## [WHAT IS REQUIRED]
Output all of the material beneath this line exactly as it is.

## [MATERIAL FOR THE TASK]
========================================
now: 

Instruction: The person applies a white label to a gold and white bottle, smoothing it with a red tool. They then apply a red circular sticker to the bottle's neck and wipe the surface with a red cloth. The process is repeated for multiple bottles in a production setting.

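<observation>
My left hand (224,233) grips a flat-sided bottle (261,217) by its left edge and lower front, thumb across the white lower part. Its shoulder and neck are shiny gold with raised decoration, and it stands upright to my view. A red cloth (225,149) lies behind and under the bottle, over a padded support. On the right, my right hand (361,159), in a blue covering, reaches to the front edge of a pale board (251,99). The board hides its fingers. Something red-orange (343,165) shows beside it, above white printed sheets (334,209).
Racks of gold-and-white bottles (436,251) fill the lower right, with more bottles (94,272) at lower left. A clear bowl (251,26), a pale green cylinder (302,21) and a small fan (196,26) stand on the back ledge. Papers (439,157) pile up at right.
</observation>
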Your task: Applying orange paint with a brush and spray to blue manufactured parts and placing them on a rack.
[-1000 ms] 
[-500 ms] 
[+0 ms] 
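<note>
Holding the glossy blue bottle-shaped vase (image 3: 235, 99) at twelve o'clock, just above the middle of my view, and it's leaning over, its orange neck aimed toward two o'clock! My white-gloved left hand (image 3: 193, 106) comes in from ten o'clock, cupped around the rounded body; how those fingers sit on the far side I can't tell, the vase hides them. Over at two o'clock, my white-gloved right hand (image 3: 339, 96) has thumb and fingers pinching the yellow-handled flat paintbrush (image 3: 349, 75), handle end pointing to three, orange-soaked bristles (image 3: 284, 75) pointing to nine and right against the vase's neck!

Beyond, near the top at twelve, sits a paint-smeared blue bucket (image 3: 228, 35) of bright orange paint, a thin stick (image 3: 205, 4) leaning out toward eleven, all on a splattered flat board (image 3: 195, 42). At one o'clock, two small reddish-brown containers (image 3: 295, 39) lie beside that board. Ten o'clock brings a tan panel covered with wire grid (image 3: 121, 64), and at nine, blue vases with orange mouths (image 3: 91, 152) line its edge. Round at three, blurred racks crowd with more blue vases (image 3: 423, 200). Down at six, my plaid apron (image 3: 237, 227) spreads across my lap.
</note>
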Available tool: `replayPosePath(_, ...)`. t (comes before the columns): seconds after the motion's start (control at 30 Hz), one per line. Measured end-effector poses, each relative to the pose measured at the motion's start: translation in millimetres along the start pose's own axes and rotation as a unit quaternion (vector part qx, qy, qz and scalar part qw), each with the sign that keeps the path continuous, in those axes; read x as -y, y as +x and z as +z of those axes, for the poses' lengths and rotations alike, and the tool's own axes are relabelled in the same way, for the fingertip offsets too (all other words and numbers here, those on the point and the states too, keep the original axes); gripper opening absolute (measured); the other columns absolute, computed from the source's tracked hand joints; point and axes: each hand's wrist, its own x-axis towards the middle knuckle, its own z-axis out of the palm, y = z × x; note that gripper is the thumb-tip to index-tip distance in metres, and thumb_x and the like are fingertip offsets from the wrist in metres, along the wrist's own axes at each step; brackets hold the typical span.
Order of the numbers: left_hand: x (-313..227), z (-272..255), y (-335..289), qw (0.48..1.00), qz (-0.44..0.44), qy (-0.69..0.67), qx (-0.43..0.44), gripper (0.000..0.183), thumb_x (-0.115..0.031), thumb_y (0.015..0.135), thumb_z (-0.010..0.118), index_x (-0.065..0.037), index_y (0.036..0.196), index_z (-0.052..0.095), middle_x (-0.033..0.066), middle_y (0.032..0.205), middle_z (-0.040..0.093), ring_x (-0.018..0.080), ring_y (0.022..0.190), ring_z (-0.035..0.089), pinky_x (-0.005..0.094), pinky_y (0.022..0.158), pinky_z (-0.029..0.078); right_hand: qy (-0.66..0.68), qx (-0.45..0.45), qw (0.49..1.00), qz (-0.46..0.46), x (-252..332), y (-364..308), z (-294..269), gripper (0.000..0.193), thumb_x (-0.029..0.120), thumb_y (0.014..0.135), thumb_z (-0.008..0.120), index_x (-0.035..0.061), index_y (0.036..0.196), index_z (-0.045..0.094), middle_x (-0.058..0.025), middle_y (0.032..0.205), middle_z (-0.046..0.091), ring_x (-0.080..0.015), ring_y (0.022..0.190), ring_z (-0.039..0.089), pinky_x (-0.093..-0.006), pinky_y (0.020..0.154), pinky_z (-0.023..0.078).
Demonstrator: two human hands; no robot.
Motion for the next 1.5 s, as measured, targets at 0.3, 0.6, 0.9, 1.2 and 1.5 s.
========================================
## [RESPONSE BELOW]
now: 

Instruction: The person applies a white label to a gold and white bottle, smoothing it with a red tool. They then apply a red circular sticker to the bottle's neck and wipe the surface with a red cloth. The process is repeated for multiple bottles in a production setting.

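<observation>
My left hand (224,233) grips a flat-sided bottle (261,217) by its left edge and lower front, thumb across the white lower part. Its shoulder and neck are shiny gold with raised decoration, and it stands upright to my view. A red cloth (225,149) lies behind and under the bottle, over a padded support. On the right, my right hand (361,159), in a blue covering, reaches to the front edge of a pale board (251,99). The board hides its fingers. Something red-orange (343,165) shows beside it, above white printed sheets (334,209).
Racks of gold-and-white bottles (436,251) fill the lower right, with more bottles (94,272) at lower left. A clear bowl (251,26), a pale green cylinder (302,21) and a small fan (196,26) stand on the back ledge. Papers (439,157) pile up at right.
</observation>
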Your task: Applying orange paint with a brush and spray to blue manufactured parts and placing them on a rack.
[-1000 ms] 
[-500 ms] 
[+0 ms] 
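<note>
Holding the glossy blue bottle-shaped vase (image 3: 235, 99) at twelve o'clock, just above the middle of my view, and it's leaning over, its orange neck aimed toward two o'clock! My white-gloved left hand (image 3: 193, 106) comes in from ten o'clock, cupped around the rounded body; how those fingers sit on the far side I can't tell, the vase hides them. Over at two o'clock, my white-gloved right hand (image 3: 339, 96) has thumb and fingers pinching the yellow-handled flat paintbrush (image 3: 349, 75), handle end pointing to three, orange-soaked bristles (image 3: 284, 75) pointing to nine and right against the vase's neck!

Beyond, near the top at twelve, sits a paint-smeared blue bucket (image 3: 228, 35) of bright orange paint, a thin stick (image 3: 205, 4) leaning out toward eleven, all on a splattered flat board (image 3: 195, 42). At one o'clock, two small reddish-brown containers (image 3: 295, 39) lie beside that board. Ten o'clock brings a tan panel covered with wire grid (image 3: 121, 64), and at nine, blue vases with orange mouths (image 3: 91, 152) line its edge. Round at three, blurred racks crowd with more blue vases (image 3: 423, 200). Down at six, my plaid apron (image 3: 237, 227) spreads across my lap.
</note>
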Available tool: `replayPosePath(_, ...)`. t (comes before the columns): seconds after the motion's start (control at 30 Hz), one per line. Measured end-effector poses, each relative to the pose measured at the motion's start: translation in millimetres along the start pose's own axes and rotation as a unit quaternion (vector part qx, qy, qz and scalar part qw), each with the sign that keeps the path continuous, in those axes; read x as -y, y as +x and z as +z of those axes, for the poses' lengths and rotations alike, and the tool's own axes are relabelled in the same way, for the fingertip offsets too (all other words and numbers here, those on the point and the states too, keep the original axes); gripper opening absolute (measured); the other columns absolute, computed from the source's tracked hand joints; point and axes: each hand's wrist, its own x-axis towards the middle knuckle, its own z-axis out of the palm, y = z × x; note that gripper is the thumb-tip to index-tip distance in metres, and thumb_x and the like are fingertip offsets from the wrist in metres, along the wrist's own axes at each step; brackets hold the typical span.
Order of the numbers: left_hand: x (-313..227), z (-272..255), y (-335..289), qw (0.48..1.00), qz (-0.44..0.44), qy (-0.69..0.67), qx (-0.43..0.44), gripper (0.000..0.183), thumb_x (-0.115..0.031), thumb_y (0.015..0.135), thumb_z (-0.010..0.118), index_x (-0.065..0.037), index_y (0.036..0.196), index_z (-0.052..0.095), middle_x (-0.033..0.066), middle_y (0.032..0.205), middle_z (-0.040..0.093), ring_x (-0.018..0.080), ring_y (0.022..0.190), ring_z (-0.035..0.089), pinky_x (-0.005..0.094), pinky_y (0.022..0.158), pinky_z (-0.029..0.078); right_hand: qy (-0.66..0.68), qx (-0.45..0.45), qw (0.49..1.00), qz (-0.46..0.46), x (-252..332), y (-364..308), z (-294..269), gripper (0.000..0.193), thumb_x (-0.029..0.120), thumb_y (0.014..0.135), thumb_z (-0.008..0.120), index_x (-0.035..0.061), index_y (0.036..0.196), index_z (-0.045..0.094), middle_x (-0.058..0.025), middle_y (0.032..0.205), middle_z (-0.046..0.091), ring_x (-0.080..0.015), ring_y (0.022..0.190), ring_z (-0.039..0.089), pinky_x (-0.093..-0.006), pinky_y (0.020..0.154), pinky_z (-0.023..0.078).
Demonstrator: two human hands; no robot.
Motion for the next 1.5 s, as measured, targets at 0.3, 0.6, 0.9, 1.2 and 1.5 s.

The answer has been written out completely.